Xeroderma Pigmentosa Group A (XPA), Nucleotide Excision Repair and Regulation by ATR in Response to Ultraviolet Irradiation

Abstract

The sensitivity of Xeroderma pigmentosa (XP) patients to sunlight has spurred the discovery and genetic and biochemical analysis of the eight XP gene products (XPA-XPG plus XPV) responsible for this disorder. These studies also have served to elucidate the nucleotide excision repair (NER) process, especially the critical role played by the XPA protein. More recent studies have shown that NER also involves numerous other proteins normally employed in DNA metabolism and cell cycle regulation. Central among these is ataxia telangiectasia and Rad3-related (ATR), a protein kinase involved in intracellular signaling in response to DNA damage, especially DNA damage-induced replicative stresses. This review summarizes recent findings on the interplay between ATR as a DNA damage signaling kinase and as a novel ligand for intrinsic cell death proteins to delay damage-induced apoptosis, and on ATR's regulation of XPA and the NER process for repair of UV-induced DNA adducts. ATR's regulatory role in the cytosolic-to-nuclear translocation of XPA will be discussed. In addition, recent findings elucidating a non-NER role for XPA in DNA metabolism and genome stabilization at ds-ssDNA junctions, as exemplified in prematurely aging progeroid cells, also will be reviewed.

Keywords: ATR-XPA interaction; Ataxia telangiectasia and Rad3-related (ATR); Non-NER functions of XPA; Nucleotide excision repair (NER); Regulation of XPA by ATR; UV irradiation; XPA cytoplasmic interactions and functions; XPA nuclear import; XPA phosphorylation and acetylation; Xeroderma pigmentosum Group A (XPA).

Figure 1. Possible alternative folding conformations of ATR-H vs. ATR-L.

There currently are no 3-demensional structures described for ATR. The diagrammatic representations presented here are based on the predictions of Hilton et al. for the N-terminal regions of ATR-H vs. ATR-L . The N-terminal region of ATR-H, which has the cis-Pro⁴²⁹ isomer and an unphosphorylated Ser⁴²⁸, is accessible to both tBid binding and to Flag antibody binding. Thus, ATR-H is presented in an open conformation. In ATR-L, which contains a phosphorylated Ser⁴²⁸ and a trans-Pro⁴²⁹, the BH3 domain is inaccessible to tBid binding as is the Flag tag . Thus, ATR-L is drawn with a folded N-terminal region. The N-terminus of ATR contains the ATRIP binding site; binding of ATRIP leads to activation of the ATR kinase via interaction with the C- terminal PIKK region ^–. Although speculative, the lower two diagrams of ATR-L illustrate this folding of the N-terminal region onto the C-terminal region, perhaps mediated by ATRIP binding.

Figure 2. Normal and UV-induced redistribution during progression through the cell cycle in p53-competent human cells.

This model is based on the studies of Li et al. ^– In non-damaged cells in the G1 phase XPA (X) is mostly located in the cytosol, likely bound to cXBP (C), a hypothetical cytosolic XPA sequestration protein.

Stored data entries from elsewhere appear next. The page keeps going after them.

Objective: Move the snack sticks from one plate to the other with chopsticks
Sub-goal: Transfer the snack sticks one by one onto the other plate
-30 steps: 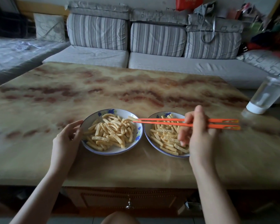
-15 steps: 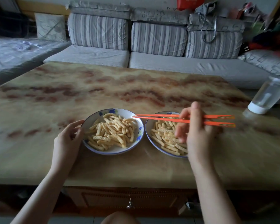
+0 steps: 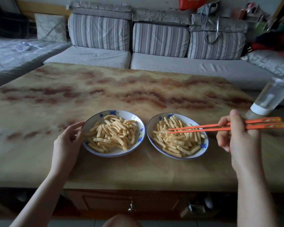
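My right hand is up in the air beside the right plate. My arm comes in from the bottom. The fingers are bent round the orange chopsticks. The chopsticks point left, and their tips are close together over the snack sticks in that plate. I cannot tell if they pinch one. My left hand rests on the table. Its fingers are bent and hold the rim of the left plate, which has snack sticks in it too.
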Demonstrator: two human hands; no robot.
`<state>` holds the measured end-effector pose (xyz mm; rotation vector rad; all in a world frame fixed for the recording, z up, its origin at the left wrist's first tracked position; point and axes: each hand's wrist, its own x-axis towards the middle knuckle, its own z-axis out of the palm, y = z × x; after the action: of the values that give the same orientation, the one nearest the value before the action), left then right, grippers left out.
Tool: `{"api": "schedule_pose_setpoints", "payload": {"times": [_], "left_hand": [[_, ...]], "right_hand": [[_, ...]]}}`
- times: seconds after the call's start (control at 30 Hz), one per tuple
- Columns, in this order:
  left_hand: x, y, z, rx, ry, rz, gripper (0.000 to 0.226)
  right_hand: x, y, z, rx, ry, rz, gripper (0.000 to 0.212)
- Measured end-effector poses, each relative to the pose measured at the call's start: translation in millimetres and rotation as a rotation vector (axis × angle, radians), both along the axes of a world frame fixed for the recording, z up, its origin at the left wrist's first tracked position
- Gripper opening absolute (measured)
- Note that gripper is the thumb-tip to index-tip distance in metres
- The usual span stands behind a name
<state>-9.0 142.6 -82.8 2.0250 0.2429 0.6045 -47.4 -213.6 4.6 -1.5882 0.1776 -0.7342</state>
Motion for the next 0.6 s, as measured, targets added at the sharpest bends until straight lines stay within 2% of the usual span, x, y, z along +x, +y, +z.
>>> {"api": "schedule_pose_setpoints", "payload": {"times": [0.2,0.6], "left_hand": [[1,1,-1,0.000,-0.001,0.000,0.029],[1,0,0,-0.011,-0.005,0.000,0.028]], "right_hand": [[2,7,-2,-0.027,0.015,-0.009,0.043],[-1,17,4,0.069,-0.136,-0.097,0.042]]}}
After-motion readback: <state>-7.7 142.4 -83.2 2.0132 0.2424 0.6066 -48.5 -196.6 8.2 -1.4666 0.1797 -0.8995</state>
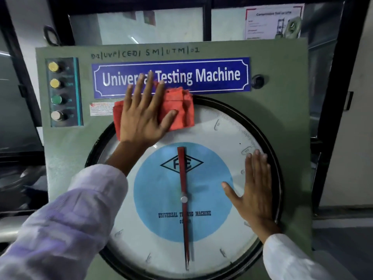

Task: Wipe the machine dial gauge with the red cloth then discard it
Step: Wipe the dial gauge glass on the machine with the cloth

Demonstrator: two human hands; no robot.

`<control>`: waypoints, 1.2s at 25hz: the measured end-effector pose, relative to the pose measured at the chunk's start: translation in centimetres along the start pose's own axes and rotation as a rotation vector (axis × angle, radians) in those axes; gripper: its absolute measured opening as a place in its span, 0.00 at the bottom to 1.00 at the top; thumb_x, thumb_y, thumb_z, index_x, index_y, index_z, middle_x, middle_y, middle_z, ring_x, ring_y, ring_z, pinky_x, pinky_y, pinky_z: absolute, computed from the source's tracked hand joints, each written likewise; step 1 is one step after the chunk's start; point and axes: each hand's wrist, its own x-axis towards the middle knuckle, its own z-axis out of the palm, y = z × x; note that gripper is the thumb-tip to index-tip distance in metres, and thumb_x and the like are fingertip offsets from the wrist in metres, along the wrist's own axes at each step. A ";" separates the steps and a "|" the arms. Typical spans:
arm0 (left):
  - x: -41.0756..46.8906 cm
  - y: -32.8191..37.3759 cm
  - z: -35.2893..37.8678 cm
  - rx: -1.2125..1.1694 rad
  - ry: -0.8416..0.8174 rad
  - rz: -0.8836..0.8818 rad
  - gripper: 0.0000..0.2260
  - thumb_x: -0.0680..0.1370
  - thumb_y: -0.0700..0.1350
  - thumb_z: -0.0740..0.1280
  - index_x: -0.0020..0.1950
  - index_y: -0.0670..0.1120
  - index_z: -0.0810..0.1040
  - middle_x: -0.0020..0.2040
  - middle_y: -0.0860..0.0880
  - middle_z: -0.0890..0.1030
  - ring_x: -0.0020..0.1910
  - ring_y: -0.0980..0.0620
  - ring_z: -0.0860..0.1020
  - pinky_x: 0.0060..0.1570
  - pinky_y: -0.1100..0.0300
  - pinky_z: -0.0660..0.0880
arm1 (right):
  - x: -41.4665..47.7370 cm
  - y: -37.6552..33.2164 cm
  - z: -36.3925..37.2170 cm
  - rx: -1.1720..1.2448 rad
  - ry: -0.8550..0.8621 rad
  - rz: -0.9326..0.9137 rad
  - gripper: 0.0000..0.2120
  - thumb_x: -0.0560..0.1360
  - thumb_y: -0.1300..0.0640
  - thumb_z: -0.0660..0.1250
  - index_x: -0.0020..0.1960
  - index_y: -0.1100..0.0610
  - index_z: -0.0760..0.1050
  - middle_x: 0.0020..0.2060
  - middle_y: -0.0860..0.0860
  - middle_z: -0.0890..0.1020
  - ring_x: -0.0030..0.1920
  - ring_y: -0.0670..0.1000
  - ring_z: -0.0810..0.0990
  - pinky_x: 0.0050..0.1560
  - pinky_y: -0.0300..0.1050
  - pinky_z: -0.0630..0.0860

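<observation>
The large round dial gauge [212, 136] with a black rim, white face, blue centre disc and red pointer fills the lower middle of the green machine panel. My left hand [143, 116] lies flat with fingers spread, pressing the red cloth [181, 106] against the gauge's top edge and the panel just above it. The cloth is crumpled and sticks out on both sides of the hand. My right hand [252, 186] rests flat and open on the right side of the gauge glass, holding nothing.
A blue "Universal Testing Machine" nameplate [201, 75] sits just above the cloth. A column of yellow, green and white push buttons [55, 91] is at the panel's upper left. A black knob [257, 81] is at the upper right. Window frames and a poster stand behind the machine.
</observation>
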 end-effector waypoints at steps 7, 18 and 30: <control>-6.6 -3.4 -0.4 -0.036 0.065 -0.436 0.31 0.84 0.66 0.54 0.84 0.51 0.63 0.86 0.43 0.58 0.85 0.39 0.56 0.81 0.42 0.57 | 2.3 -1.1 0.0 0.008 0.056 -0.058 0.46 0.81 0.30 0.58 0.86 0.61 0.56 0.87 0.58 0.55 0.87 0.59 0.51 0.86 0.59 0.52; 5.5 10.1 -0.1 -0.156 -0.085 -0.167 0.29 0.85 0.64 0.50 0.78 0.51 0.73 0.86 0.48 0.59 0.86 0.42 0.51 0.83 0.42 0.52 | 2.0 -1.1 0.6 -0.086 0.068 -0.045 0.46 0.81 0.31 0.57 0.86 0.61 0.54 0.86 0.60 0.56 0.87 0.60 0.53 0.86 0.58 0.53; 6.3 15.2 0.3 -0.186 0.038 0.500 0.18 0.87 0.55 0.60 0.53 0.46 0.86 0.47 0.45 0.83 0.49 0.43 0.80 0.54 0.49 0.72 | 1.9 -0.5 0.6 -0.001 0.092 -0.052 0.45 0.79 0.33 0.61 0.86 0.58 0.54 0.86 0.59 0.58 0.87 0.58 0.53 0.86 0.57 0.53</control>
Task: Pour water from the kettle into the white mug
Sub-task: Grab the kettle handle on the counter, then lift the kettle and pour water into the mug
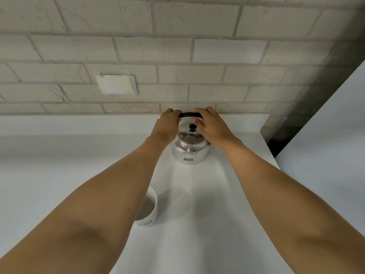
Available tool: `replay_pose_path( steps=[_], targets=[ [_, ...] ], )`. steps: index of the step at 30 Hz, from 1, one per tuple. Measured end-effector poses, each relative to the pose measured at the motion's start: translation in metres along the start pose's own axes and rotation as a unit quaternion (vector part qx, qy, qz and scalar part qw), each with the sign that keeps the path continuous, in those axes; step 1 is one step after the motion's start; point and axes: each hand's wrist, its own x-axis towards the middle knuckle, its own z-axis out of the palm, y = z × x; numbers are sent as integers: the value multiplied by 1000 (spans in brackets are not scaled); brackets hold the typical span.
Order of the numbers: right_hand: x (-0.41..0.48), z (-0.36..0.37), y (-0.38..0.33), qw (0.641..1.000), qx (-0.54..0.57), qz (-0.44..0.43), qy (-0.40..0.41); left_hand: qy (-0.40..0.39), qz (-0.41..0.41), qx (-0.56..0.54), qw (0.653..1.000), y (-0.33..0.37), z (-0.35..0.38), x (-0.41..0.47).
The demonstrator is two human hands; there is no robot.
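A shiny metal kettle (190,150) with a black lid knob and a black handle over the top stands on the white counter near the brick wall. My left hand (166,125) grips the left end of the handle. My right hand (212,125) holds the right end, fingers curled over it. The white mug (149,209) stands nearer to me on the counter, partly hidden behind my left forearm; its inside looks greyish.
The white counter (197,214) runs from me to a pale brick wall with a white wall plate (116,85). The counter ends at the right, where a dark gap (276,143) and a white panel (325,135) stand.
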Motion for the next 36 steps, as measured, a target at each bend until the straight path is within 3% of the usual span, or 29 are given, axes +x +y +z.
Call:
replay_pose_path(
  steps=[6, 11, 17, 20, 25, 36],
  targets=[
    [-17, -7, -3, 999, 45, -13, -4, 2, 40, 5, 999, 4, -10, -26],
    [-47, -23, -25, 996, 75, -8, 37, 17, 62, -16, 998, 14, -33, -62],
    [-93, -43, -53, 992, 76, -26, 95, 140, 128, 8, 982, 41, -45, -146],
    [-115, -52, -64, 990, 77, -28, 112, 93, 173, 39, 980, 46, -31, -190],
    [-146, -66, -78, 990, 85, -23, 108, 38, 127, 65, 989, 42, -9, -229],
    [-194, -82, -108, 995, 58, -39, 72, -49, 104, -57, 992, 41, 4, -259]
  ],
)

Exposure of G1 cells to UV does not change this distribution. Likewise, in S phase cells XPA is mostly cytosolic; however, UV exposure induces a release of XPA from cXBP and a translocation of XPA into the nucleus. This XPA nuclear translocation in S phase requires the importin α4 transport protein and is ATR kinase- and p53-dependent in p53-competent cells. XPA is primarily located in the nucleus in G2 phase cells, transported there via importin α7 in a process independent of UV exposure. The XPA redistributes to the cytosol during the M-G1 phase transition and reassociates with cXBP.